India in 2020 : Enablers and Blockers of Digital India

Speaker: RS Sharma, Secretary, Ministry of Communications and IT
Chair: BVR Mohan Reddy, Chairman, Cyient & Vice Chairman NASSCOM
India in 2020: Enablers and Blockers of Digital India

Mr. Mohan Reddy initiated the conversation on Digital India Vision with the Secretary for IT, Shri R.S. Sharma. Mr. Reddy said, this program of leviathan proportion and scope, aims to transform India into a digitally empowered and knowledge economy, positively impacting the masses, and bridging the digital divide. Once it happens, growth would truly then be considered inclusive, and the country would have taken a giant leap towards overall prosperity by including the poor and marginalised, just as well.

  • Creation of a robust digital infra – Broadband Highway is the need of the hour. First step. The aim is to bring every citizen within the ambit of broadband connectivity. Currently there are many areas which do not even have 2G connectivity.
  • Other soft infrastructure – bank accounts, mobile phones made available en masse etc. Numbers like 900 mn mobiles phone users, smartphone users growing at 8 mn per month, can only point towards one direction – leverage.
  • Empowered users in India

This revolution is far from being exclusive. Most certainly it is inclusive and everyone is a part of it. India’s share of the software & services pie is around 52%. A global success story which is now folklore. If as a nation we could do it for the world, is there any reason to believe we cannot do it for our own country? Certainly, a mark of patriotism and well-earned pride, but there are some factors that one must be cognizant of, at all times.

Q. What are the blockers, which worries you?

  • Mr. Sharma opined, that the vision of creating a ubiquitous broadband connectivity is an imperative. As long as that is NOT in place, it will remain a very big impediment towards realizing the Digital India dream.
  • Silos. The age-old challenge that refuses to go away. From communication to software to companies. Entities working in silos. Over the last few decades we have built systems and software, but not been able to address this issue as much as desired. Dismantling physical silos are still easier in comparison to the digital variety. Unless there are platforms that are built on open architecture and APIs, the well-intended digital revolution may just prove be out of reach.
  • Technology that is made available today must be leveraged to the hilt, to be able to do all this.

Q. How do you ensure the vision is relentlessly realised and implementation takes place?

Over last 2 decades, large number of systems have been developed. For example, Public distribution systems. Like this, there are 30 systems which work independently. It is possible to build a single system that operates across the country, and at the state levels too.

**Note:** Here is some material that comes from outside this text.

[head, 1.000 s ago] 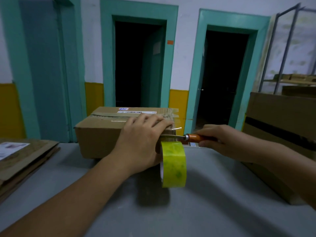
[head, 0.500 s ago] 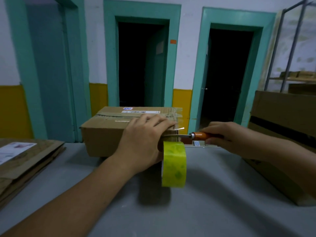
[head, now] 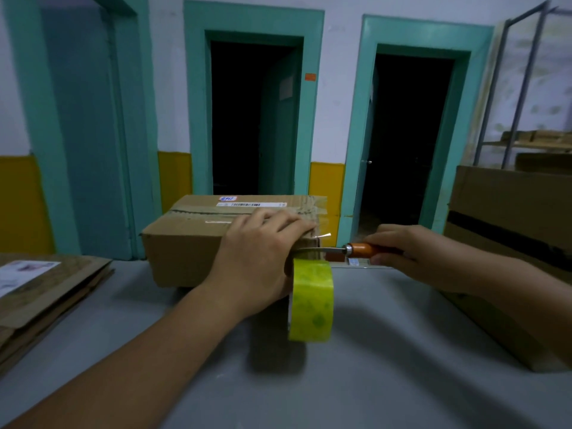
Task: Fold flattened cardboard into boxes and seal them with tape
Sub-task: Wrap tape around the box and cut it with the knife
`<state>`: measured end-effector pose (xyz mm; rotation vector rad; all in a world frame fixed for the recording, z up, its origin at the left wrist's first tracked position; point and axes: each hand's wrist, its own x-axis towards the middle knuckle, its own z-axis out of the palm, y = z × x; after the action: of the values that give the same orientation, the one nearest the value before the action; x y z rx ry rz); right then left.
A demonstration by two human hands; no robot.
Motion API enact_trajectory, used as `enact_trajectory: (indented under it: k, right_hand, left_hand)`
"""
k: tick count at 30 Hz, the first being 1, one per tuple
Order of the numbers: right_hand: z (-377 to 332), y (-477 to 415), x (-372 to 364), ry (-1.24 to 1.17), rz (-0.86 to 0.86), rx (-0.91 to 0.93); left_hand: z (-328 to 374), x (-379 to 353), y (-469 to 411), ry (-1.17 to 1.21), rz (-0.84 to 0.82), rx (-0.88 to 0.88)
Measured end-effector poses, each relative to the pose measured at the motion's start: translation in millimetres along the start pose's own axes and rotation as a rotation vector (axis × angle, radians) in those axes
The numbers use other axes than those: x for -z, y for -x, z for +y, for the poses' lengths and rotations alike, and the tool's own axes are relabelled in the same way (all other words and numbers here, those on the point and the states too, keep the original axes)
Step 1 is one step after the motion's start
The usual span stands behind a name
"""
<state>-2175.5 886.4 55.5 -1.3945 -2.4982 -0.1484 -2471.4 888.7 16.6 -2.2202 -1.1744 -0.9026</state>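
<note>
Evidently, one box (head: 185, 249) stood folded at the far edge of the table (head: 371, 382), its top seam taped. The left hand (head: 260, 258) lay flat-fingered on the box's right end. The right hand (head: 411, 255) gripped the knife (head: 365, 250), with the blade at the strip above the tape roll (head: 311, 301). The cut appeared outstanding, and flattened cardboard (head: 46, 298) lay at the left edge. Print on the barcode label (head: 250, 204) was unreadable.

The bare left arm reaches in from the lower left with a straight wrist. The left hand (head: 260, 258) lies with its fingers flat over the near right corner of the box (head: 185, 249), thumb hidden behind the tape roll (head: 311, 301). The right forearm enters from the right. The right hand (head: 411, 252) curls around the knife (head: 368, 249) handle, blade pointing at the left hand.
</note>
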Motion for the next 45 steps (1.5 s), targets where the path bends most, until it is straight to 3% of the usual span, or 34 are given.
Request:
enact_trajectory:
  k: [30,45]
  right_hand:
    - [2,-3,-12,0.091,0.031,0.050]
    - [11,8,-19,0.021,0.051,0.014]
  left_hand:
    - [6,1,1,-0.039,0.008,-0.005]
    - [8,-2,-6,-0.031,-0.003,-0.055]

Q. Community service centre as delivery systems, but there is concern that CSCs are not fully ready, governance issues still persist.

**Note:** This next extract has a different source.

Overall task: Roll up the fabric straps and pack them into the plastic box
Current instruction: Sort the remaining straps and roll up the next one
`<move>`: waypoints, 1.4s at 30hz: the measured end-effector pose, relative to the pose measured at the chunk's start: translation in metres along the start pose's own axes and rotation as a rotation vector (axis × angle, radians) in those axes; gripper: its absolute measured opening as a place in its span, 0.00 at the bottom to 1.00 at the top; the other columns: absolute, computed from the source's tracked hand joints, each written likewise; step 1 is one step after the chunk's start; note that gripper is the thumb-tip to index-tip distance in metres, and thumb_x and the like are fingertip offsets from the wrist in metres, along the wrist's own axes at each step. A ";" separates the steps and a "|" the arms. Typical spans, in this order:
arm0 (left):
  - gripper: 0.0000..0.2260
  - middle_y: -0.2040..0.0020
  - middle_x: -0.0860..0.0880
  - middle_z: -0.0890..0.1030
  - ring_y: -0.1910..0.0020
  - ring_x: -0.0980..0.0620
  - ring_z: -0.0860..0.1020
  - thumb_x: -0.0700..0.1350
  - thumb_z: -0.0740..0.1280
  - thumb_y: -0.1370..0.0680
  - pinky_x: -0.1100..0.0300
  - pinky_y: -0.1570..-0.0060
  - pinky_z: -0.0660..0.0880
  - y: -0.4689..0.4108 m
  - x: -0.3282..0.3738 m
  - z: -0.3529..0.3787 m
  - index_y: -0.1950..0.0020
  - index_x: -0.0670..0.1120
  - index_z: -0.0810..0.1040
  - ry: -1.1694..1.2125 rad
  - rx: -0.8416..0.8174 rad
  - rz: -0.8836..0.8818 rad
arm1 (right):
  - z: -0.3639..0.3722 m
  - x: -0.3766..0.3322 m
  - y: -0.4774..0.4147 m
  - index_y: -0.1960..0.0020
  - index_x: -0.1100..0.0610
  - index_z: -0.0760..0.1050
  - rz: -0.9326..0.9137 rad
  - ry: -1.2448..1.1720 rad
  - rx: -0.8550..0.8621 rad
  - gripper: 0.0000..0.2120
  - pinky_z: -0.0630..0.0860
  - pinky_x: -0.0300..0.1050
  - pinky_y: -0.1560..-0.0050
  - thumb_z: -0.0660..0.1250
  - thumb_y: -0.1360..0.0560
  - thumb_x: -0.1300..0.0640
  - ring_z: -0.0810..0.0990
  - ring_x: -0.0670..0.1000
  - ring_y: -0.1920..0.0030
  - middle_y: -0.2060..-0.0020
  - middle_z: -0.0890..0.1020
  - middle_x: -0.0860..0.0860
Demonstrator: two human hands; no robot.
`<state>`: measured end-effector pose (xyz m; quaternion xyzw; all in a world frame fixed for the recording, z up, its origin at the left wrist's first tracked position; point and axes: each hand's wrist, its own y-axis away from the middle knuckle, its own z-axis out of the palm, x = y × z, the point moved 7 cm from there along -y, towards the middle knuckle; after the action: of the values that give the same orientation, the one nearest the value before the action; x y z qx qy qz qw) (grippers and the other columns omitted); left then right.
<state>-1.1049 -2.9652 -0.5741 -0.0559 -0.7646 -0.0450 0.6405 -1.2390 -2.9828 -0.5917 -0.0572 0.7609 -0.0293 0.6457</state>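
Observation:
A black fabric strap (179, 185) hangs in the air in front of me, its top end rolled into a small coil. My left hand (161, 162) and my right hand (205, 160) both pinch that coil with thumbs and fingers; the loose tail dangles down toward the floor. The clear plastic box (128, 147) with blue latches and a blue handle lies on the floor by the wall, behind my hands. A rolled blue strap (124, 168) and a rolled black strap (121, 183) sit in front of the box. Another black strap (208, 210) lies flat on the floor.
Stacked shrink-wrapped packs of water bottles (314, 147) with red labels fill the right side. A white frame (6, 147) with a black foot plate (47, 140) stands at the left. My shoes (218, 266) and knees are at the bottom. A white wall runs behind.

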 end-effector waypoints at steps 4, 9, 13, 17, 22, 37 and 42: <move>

Presently there are 100,000 CSCs, which has been a tremendous learning curve for the government. CSC 2.0 in its new avatar is about putting 250,000 of them (CSCs) which will be equipped with a better service delivery architecture, and which are more federal in nature. Because of our diversity there is an attempt is to have a CSC in every panchayat.

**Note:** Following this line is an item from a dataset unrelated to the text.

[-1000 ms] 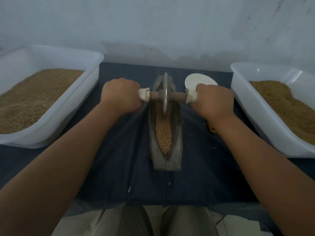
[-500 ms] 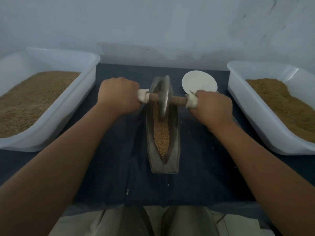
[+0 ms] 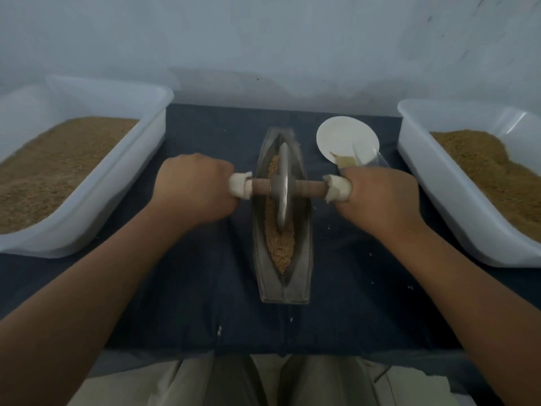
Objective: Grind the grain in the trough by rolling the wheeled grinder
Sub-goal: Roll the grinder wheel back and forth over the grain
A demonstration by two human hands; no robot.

We are presently well poised at the cusp of change. Today at this point, the country is in a position to roll out solutions which citizens from other part of the globe are still grappling with.

Soon, and de facto, mobiles can be used as digital identity, by connecting it with Aadhar.

Q. NASSCOM can play a pivotal role in creating digital India. What are the partnering opportunities for NASSCOM?

Thus far, there has been significant contribution from industry members towards digital literacy & empowerment. It is at a stage where Govt. is conducting dialogues to formulate a joint working group with industry members that will meet on a quarterly basis. Mr. Sharma would formulate an agenda and try to remove as many unnecessary structures, as is possible. An eco-system, not structures, that need creation, is Mr. Sharma’s firm belief. Presently, working on initiatives like:

  • Using mobile, as a way to transact business
  • Cost effective banking – there is a huge opportunity at the bottom of the pyramid
    • A frugal yet robust banking system is needed, where Rs. 10 can be a valid bank withdrawal amount. If Rs. 10 can be the value of a mobile recharge, then this too should be made possible. Certainly an idea whose time has come, to reach out to the bottom of the pyramid.
  • Digital locker – repositories of certificates, linked with person’s Aadhar number, is being worked on.